### EXERCISE REQUIREMENTS
Without any images, write the data out exactly as it appears.
:: DATA SECTION ::
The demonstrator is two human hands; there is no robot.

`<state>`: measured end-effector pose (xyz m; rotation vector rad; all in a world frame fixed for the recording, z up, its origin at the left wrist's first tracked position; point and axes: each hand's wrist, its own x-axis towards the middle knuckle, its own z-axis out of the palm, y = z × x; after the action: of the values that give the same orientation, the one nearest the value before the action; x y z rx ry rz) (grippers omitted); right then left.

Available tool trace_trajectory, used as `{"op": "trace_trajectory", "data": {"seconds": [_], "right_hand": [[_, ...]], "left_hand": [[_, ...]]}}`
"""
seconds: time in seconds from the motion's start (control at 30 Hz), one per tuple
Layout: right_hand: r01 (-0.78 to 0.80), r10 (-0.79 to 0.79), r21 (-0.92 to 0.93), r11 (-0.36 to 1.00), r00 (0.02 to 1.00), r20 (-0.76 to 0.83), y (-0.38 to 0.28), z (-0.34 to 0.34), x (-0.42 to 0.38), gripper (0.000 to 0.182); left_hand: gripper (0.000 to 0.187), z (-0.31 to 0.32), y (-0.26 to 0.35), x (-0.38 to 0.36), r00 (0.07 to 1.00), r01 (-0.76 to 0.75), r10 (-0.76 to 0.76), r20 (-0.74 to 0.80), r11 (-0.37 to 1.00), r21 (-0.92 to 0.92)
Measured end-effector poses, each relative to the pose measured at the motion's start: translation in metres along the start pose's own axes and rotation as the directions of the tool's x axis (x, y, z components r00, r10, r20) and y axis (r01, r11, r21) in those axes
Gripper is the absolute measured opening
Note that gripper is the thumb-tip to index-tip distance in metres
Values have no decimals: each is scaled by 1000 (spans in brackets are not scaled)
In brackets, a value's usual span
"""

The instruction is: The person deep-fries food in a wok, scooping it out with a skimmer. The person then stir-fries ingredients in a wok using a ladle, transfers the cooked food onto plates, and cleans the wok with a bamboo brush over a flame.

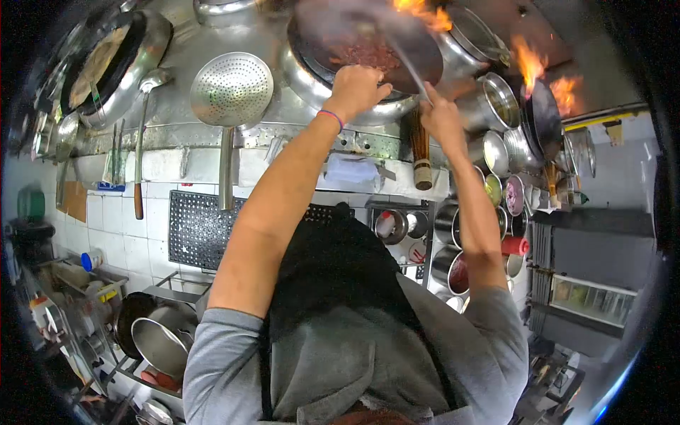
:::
### OUTPUT OF THE TASK
The demonstrator is two human hands; there is no robot.

`<state>`: measured end-effector pose (xyz m; rotation vector rad; all in a world frame fixed for the recording, z up, its origin at the left wrist's first tracked position; point and axes: each hand's wrist, its own x-axis towards the middle knuckle, its own z-axis out of the palm, y = z × x; after the action: of the values that give the same orientation, the one nearest the value before the action; x y z rx ry rz) (grippers omitted); right then left.

Available tool trace_trajectory, used as `{"op": "trace_trajectory", "data": {"seconds": [_], "right_hand": [[_, ...]], "left_hand": [[_, ...]]}}`
"""
seconds: time in seconds from the motion's start (control at 30 Hz), one per tuple
Layout: right_hand: r01 (-0.78 to 0.80), r10 (-0.79 to 0.79), r21 (-0.92 to 0.93), r11 (-0.36 to 1.00), r00 (0.02 to 1.00), r20 (-0.76 to 0.83), y (-0.38 to 0.28), z (-0.34 to 0.34), x (-0.42 to 0.38), gripper (0.000 to 0.182); left_hand: gripper (0.000 to 0.187), z (-0.31 to 0.32), y (-0.26 to 0.35), x (-0.38 to 0.36), r00 (0.07 to 1.00), r01 (-0.76 to 0.75), r10 (-0.76 to 0.76), r20 (-0.74 to 0.80), r11 (-0.37 to 1.00), r21 (-0.92 to 0.92)
Measured end-effector poses, each relative to the pose measured at the motion's start: translation in metres along the start pose's own axes and rotation as the directions of the tool's x axis (x, y, z components r00, r10, r20) and y axis (r01, r11, r21) in those axes
Gripper is the absolute measured opening
Note that gripper is the thumb-tip to index-tip distance in metres
Values have no decimals: each is scaled by 1000 (spans in brackets are not scaled)
In brackets, a value's usual span
"""

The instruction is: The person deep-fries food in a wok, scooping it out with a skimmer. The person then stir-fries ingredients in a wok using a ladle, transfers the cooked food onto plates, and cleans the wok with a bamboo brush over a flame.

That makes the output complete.